Exercise
No pictures go into the copy. Write out every line below exactly.

[Stored items from a collection]
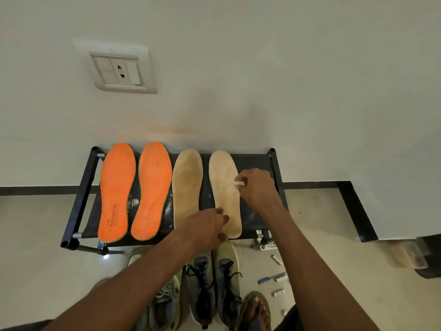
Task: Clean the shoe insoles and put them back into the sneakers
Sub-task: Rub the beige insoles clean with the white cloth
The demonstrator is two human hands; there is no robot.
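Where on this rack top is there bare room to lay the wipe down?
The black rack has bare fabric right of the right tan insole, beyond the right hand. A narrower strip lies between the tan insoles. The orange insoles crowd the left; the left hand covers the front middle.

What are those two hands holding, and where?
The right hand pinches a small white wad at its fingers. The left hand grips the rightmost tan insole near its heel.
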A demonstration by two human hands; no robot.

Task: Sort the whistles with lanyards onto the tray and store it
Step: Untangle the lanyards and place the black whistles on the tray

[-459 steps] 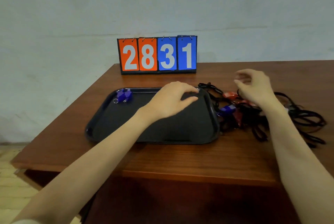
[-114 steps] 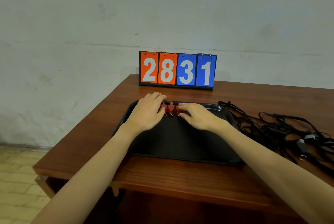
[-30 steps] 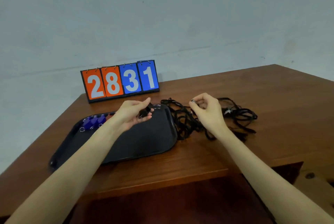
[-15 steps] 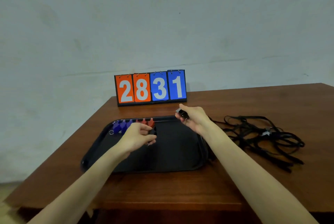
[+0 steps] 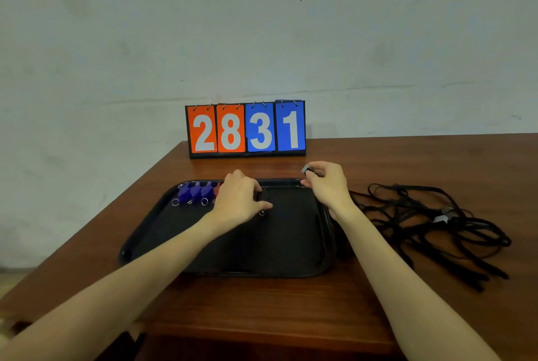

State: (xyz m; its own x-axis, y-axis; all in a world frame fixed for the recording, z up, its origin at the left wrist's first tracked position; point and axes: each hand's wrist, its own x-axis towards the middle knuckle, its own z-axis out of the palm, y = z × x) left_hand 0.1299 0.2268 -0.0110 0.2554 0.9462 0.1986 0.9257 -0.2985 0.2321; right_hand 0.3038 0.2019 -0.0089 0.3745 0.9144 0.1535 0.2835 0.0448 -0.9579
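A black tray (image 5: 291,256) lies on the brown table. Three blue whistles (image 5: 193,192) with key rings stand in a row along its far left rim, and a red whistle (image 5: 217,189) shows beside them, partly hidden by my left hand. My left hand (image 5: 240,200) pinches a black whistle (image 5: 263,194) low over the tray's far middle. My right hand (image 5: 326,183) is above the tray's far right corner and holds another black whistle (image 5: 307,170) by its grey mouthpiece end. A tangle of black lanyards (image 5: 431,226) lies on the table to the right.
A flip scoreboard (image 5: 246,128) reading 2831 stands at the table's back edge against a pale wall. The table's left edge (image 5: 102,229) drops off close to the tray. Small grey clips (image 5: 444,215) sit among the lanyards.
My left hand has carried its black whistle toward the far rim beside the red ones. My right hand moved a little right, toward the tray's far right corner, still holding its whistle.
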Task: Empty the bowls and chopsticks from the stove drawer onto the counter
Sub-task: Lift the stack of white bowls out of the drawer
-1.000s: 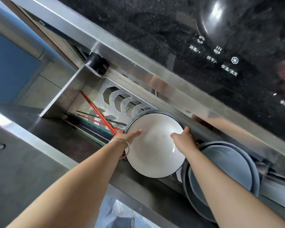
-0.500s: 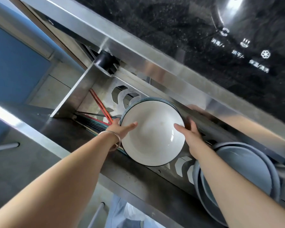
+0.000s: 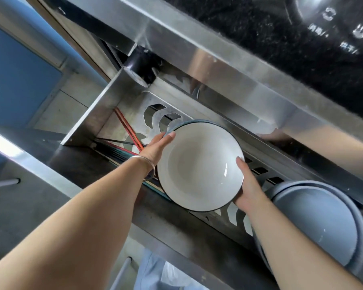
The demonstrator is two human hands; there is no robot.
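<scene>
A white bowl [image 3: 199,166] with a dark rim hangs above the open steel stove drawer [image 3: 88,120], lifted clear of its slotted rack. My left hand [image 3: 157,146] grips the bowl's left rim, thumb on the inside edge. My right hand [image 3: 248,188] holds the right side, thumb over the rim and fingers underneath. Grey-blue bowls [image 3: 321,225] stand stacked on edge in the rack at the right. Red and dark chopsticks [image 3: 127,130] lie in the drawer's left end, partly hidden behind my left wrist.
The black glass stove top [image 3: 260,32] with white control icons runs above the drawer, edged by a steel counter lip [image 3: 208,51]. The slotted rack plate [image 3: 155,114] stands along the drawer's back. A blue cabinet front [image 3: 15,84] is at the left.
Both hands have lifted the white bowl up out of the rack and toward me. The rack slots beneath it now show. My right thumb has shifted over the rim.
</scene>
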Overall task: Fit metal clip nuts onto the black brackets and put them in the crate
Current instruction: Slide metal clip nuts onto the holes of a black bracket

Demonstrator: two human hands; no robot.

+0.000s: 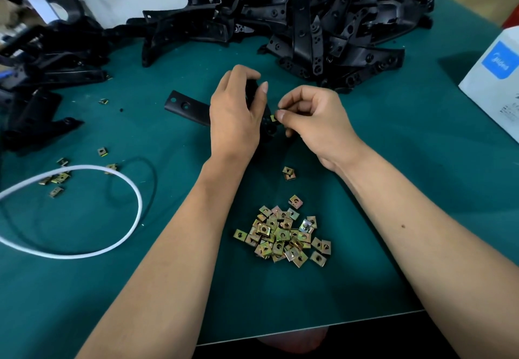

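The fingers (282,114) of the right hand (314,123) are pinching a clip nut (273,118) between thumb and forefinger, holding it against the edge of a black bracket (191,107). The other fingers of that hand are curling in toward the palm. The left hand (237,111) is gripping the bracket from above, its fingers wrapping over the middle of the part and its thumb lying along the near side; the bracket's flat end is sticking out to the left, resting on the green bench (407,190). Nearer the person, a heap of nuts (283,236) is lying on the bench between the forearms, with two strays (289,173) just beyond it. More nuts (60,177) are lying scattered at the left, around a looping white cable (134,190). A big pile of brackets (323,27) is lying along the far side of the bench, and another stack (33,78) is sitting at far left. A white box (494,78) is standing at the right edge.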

Response area
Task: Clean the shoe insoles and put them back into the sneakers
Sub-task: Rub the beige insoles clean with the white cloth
The demonstrator is two human hands; there is no robot.
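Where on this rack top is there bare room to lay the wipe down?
The black rack has bare fabric right of the right tan insole, beyond the right hand. A narrower strip lies between the tan insoles. The orange insoles crowd the left; the left hand covers the front middle.

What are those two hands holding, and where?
The right hand pinches a small white wad at its fingers. The left hand grips the rightmost tan insole near its heel.
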A demonstration by two human hands; no robot.

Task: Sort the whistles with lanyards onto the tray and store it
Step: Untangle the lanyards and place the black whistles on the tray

[-459 steps] 
[-114 steps] 
[-30 steps] 
[-15 steps] 
[+0 steps] 

State: (xyz m; its own x-axis, y-axis; all in a world frame fixed for the recording, z up, its origin at the left wrist's first tracked position; point and axes: each hand's wrist, its own x-axis towards the middle knuckle, its own z-axis out of the palm, y = z × x) left_hand 0.1299 0.2268 -0.0110 0.2554 0.9462 0.1986 0.9257 -0.2985 0.2321; right_hand 0.3038 0.2019 -0.0089 0.3745 0.9144 0.1535 0.2835 0.0448 -0.9579
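A black tray (image 5: 291,256) lies on the brown table. Three blue whistles (image 5: 193,192) with key rings stand in a row along its far left rim, and a red whistle (image 5: 217,189) shows beside them, partly hidden by my left hand. My left hand (image 5: 240,200) pinches a black whistle (image 5: 263,194) low over the tray's far middle. My right hand (image 5: 326,183) is above the tray's far right corner and holds another black whistle (image 5: 307,170) by its grey mouthpiece end. A tangle of black lanyards (image 5: 431,226) lies on the table to the right.
A flip scoreboard (image 5: 246,128) reading 2831 stands at the table's back edge against a pale wall. The table's left edge (image 5: 102,229) drops off close to the tray. Small grey clips (image 5: 444,215) sit among the lanyards.
My left hand has carried its black whistle toward the far rim beside the red ones. My right hand moved a little right, toward the tray's far right corner, still holding its whistle.
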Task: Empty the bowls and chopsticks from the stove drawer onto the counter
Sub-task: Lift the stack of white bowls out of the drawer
-1.000s: 
-0.500s: 
+0.000s: 
The demonstrator is two human hands; there is no robot.
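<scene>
A white bowl [image 3: 199,166] with a dark rim hangs above the open steel stove drawer [image 3: 88,120], lifted clear of its slotted rack. My left hand [image 3: 157,146] grips the bowl's left rim, thumb on the inside edge. My right hand [image 3: 248,188] holds the right side, thumb over the rim and fingers underneath. Grey-blue bowls [image 3: 321,225] stand stacked on edge in the rack at the right. Red and dark chopsticks [image 3: 127,130] lie in the drawer's left end, partly hidden behind my left wrist.
The black glass stove top [image 3: 260,32] with white control icons runs above the drawer, edged by a steel counter lip [image 3: 208,51]. The slotted rack plate [image 3: 155,114] stands along the drawer's back. A blue cabinet front [image 3: 15,84] is at the left.
Both hands have lifted the white bowl up out of the rack and toward me. The rack slots beneath it now show. My right thumb has shifted over the rim.
</scene>
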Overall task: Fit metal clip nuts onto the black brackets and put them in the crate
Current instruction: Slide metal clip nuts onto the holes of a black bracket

Demonstrator: two human hands; no robot.

+0.000s: 

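The fingers (282,114) of the right hand (314,123) are pinching a clip nut (273,118) between thumb and forefinger, holding it against the edge of a black bracket (191,107). The other fingers of that hand are curling in toward the palm. The left hand (237,111) is gripping the bracket from above, its fingers wrapping over the middle of the part and its thumb lying along the near side; the bracket's flat end is sticking out to the left, resting on the green bench (407,190). Nearer the person, a heap of nuts (283,236) is lying on the bench between the forearms, with two strays (289,173) just beyond it. More nuts (60,177) are lying scattered at the left, around a looping white cable (134,190). A big pile of brackets (323,27) is lying along the far side of the bench, and another stack (33,78) is sitting at far left. A white box (494,78) is standing at the right edge.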

The reply to this exercise is complete.